= Items from a data source =
--- --- ---
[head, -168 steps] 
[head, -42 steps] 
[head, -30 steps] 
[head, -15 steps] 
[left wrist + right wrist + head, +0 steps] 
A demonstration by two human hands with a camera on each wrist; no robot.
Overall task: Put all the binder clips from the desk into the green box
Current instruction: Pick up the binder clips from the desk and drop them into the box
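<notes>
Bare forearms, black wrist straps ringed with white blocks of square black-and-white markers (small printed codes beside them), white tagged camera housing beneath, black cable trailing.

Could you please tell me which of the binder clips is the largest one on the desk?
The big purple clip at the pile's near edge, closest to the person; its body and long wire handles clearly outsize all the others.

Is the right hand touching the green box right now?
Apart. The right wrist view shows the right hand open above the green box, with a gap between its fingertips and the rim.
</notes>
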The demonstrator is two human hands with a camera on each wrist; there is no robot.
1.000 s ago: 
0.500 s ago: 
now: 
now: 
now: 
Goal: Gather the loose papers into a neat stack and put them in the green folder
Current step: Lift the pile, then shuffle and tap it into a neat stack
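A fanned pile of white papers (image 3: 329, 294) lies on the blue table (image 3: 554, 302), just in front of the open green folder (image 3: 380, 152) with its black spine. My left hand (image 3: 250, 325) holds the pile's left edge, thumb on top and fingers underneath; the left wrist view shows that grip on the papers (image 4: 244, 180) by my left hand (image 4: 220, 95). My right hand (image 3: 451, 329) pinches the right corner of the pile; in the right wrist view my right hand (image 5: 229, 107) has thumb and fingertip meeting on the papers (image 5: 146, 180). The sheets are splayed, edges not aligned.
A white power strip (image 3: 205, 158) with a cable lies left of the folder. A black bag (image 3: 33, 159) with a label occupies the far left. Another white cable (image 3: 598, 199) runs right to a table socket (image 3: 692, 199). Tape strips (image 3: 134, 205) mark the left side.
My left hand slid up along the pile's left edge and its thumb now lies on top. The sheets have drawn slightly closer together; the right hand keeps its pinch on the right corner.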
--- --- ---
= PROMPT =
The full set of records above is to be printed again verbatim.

= TASK RESPONSE =
[head, -168 steps] 
[head, -42 steps] 
[head, -30 steps] 
[head, -15 steps] 
[left wrist + right wrist + head, +0 steps] 
A demonstration by two human hands with a camera on each wrist; no robot.
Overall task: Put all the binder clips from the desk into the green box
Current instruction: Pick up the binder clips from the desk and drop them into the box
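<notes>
Bare forearms, black wrist straps ringed with white blocks of square black-and-white markers (small printed codes beside them), white tagged camera housing beneath, black cable trailing.

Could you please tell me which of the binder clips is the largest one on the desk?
The big purple clip at the pile's near edge, closest to the person; its body and long wire handles clearly outsize all the others.

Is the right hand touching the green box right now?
Apart. The right wrist view shows the right hand open above the green box, with a gap between its fingertips and the rim.
</notes>
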The demonstrator is two human hands with a camera on each wrist; there is no robot.
1.000 s ago: 
0.500 s ago: 
now: 
now: 
now: 
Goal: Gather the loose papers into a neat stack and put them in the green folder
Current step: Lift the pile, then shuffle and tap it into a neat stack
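A fanned pile of white papers (image 3: 329, 294) lies on the blue table (image 3: 554, 302), just in front of the open green folder (image 3: 380, 152) with its black spine. My left hand (image 3: 250, 325) holds the pile's left edge, thumb on top and fingers underneath; the left wrist view shows that grip on the papers (image 4: 244, 180) by my left hand (image 4: 220, 95). My right hand (image 3: 451, 329) pinches the right corner of the pile; in the right wrist view my right hand (image 5: 229, 107) has thumb and fingertip meeting on the papers (image 5: 146, 180). The sheets are splayed, edges not aligned.
A white power strip (image 3: 205, 158) with a cable lies left of the folder. A black bag (image 3: 33, 159) with a label occupies the far left. Another white cable (image 3: 598, 199) runs right to a table socket (image 3: 692, 199). Tape strips (image 3: 134, 205) mark the left side.
My left hand slid up along the pile's left edge and its thumb now lies on top. The sheets have drawn slightly closer together; the right hand keeps its pinch on the right corner.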

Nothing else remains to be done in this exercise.